There are 128GB devices - yes?  and md1 is 1 GB.  So what is using the
remaining 127GB?

> 
> Also, I don't know if this is related and will probably sound crazy
> but, every single disk in the server (there was another unrelated
> RAID1 with non SDDs - sdb and sdc) were reporting this same error, but
> the moment I disabled the broken SSD in BIOS, it stopped doing this.

It isn't unknowns for one  bad device to confuse all the other devices on the
same bus, or the same controller.

> 
>  root@vicky [/sbin] > dmesg | grep sda | grep "I/O error" | wc -l
> 445
> 
>  root@vicky [/sbin] > dmesg | grep sdb | grep "I/O error" | wc -l
> 2
> 
>  root@vicky [/sbin] > dmesg | grep sdc | grep "I/O error" | wc -l
> 2
> 
>  root@vicky [/sbin] > dmesg | grep sdd | grep "I/O error" | wc -l
> 2
> 
>  root@vicky [/sbin] >
> 
> And here's the really crazy thing.. the broken SSD was actually
> /dev/sdd, not /dev/sda.
> 
> I did a badblocks check on both, sdd failed and sda worked fine.
> Removed sdd, and the I/O error problem disappeared on both sdd and
> sda.
> 
> Could this be the reason why it ended up being placed into read-only
> mode?

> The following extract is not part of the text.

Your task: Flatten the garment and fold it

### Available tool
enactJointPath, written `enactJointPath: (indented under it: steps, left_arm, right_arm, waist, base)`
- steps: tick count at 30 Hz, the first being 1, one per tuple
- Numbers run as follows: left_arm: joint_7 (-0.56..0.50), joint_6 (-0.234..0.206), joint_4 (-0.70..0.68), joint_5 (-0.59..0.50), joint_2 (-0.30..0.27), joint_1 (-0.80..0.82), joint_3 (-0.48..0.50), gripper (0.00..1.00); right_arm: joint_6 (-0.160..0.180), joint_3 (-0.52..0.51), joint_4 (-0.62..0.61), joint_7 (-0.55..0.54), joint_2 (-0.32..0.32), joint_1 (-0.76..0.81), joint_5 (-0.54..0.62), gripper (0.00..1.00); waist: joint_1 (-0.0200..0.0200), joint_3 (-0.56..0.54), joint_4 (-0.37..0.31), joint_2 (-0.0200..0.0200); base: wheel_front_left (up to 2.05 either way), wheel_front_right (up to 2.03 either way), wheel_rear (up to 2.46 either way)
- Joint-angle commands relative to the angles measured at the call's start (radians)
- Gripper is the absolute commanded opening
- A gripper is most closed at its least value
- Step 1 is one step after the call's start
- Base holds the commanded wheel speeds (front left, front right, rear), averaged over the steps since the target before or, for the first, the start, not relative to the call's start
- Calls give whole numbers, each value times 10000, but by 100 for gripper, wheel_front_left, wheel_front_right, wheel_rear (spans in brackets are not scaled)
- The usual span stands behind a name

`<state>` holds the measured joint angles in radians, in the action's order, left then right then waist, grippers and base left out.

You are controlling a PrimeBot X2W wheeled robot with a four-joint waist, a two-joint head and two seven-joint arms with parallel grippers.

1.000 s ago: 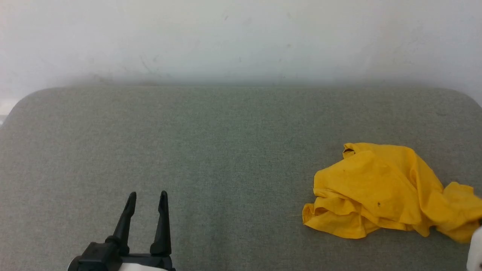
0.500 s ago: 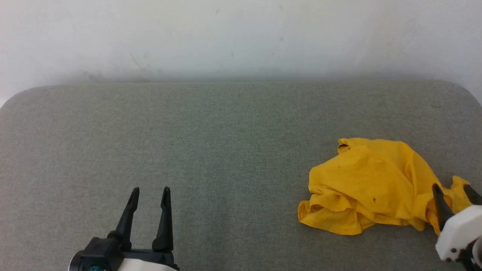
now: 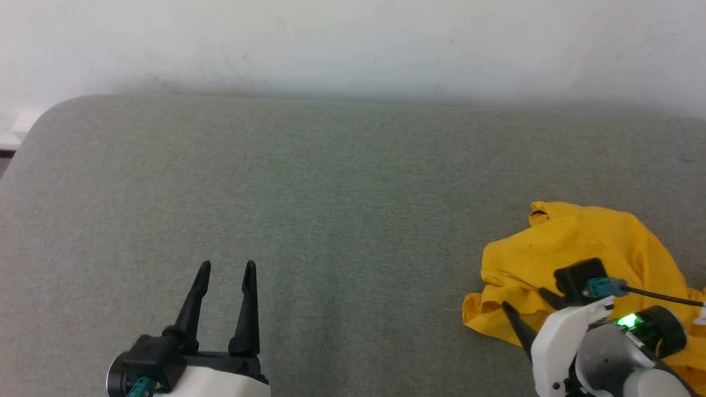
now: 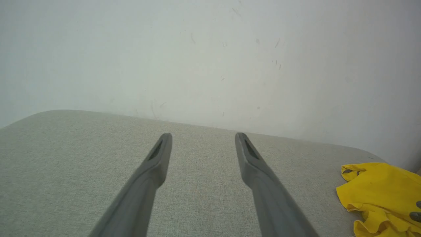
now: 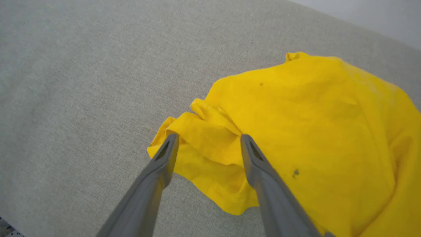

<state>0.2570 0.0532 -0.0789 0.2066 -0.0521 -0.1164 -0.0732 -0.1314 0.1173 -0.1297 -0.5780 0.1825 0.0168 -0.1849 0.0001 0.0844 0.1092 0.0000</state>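
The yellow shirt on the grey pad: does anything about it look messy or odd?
The garment lies crumpled in a heap near the right end of the grey pad, its edge bunched into folds rather than flat. A small dark speck marks the fabric. The right gripper's open fingers are poised at that bunched edge.

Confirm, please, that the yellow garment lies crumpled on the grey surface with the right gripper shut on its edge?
Not quite: the right gripper is open, not shut on the garment. The right wrist view shows its fingers spread apart over the ruffled edge. The garment does lie crumpled on the grey surface.
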Motion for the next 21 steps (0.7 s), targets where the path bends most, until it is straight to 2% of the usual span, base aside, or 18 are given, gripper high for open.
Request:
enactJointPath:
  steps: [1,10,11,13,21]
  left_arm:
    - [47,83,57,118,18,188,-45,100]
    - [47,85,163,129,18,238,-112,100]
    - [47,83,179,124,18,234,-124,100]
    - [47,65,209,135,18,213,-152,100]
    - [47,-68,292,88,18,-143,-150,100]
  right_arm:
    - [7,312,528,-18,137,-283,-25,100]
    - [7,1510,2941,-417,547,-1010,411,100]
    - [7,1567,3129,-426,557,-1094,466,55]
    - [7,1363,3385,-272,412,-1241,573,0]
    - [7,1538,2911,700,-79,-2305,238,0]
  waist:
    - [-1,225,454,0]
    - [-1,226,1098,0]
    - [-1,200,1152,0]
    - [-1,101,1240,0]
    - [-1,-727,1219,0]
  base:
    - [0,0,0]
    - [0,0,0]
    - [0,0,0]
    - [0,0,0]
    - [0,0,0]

Because the kernel detected that the controller was saying that
> both SSDs were giving this same "I/O Error" (despite it being caused
> by a single drive)??

The devices aren't read-only.

"auto-read-only" means they are pretending to be read-only at the moment but
as soon as you write something they with automatically switch to read-write
mode.

While they are (pretending to be) read-only they won't do any resync/recovery
etc.  i.e. they won't write to any device at all.  This is generally a safe
way to start md arrays as if a wrong array is started by mistake it won't be
written to until you e.g. try to mount it.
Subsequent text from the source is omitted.